▼

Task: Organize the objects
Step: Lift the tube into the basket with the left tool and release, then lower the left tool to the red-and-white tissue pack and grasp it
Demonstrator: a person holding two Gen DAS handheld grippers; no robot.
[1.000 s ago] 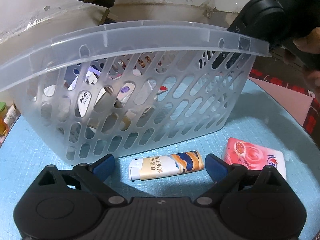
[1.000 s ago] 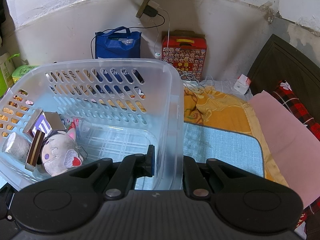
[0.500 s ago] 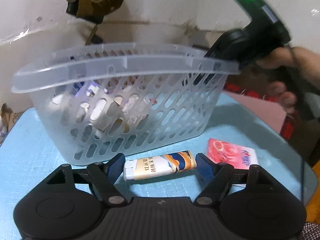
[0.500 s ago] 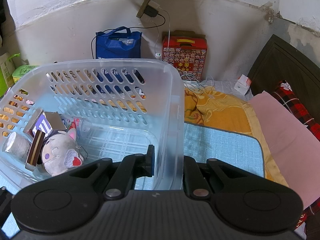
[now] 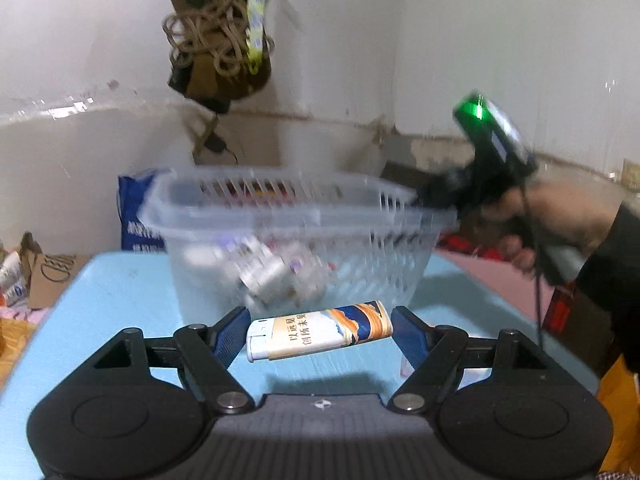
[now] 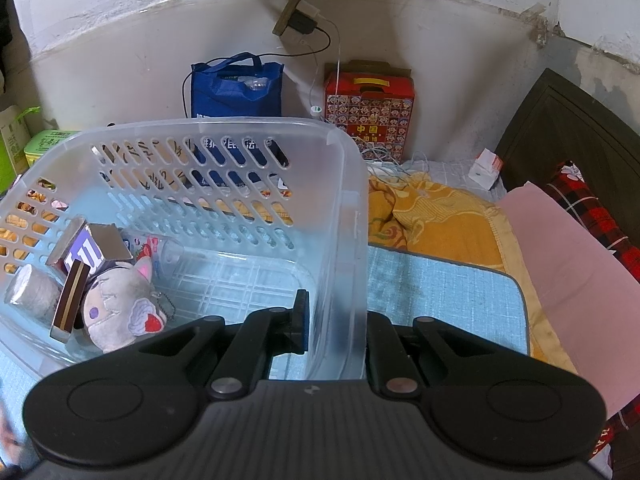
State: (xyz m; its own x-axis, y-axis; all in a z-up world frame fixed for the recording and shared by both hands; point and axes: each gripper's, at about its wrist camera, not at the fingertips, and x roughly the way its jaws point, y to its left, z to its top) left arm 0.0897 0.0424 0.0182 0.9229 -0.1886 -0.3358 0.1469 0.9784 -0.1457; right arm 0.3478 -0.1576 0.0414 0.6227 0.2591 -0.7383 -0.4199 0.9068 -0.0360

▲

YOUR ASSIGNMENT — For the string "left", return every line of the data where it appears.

COMPLETED EXERCISE —
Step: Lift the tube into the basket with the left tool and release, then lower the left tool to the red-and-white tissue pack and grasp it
State: (xyz m; its own x-axis, y-axis; all in a z-up world frame fixed for the recording and shared by both hands; point and axes: each gripper's, at about its wrist camera, not at the fingertips, and x roughly the way its jaws point, y to its left, z to its top) left arm 0.0897 0.0424 0.0182 0.9229 -0.1886 -0.3358 0.1469 0.9784 -0.1457; right arm 0.3478 -0.1576 0.0414 0.6227 0.2591 -0.7383 -0.4199 0.9068 -0.0360

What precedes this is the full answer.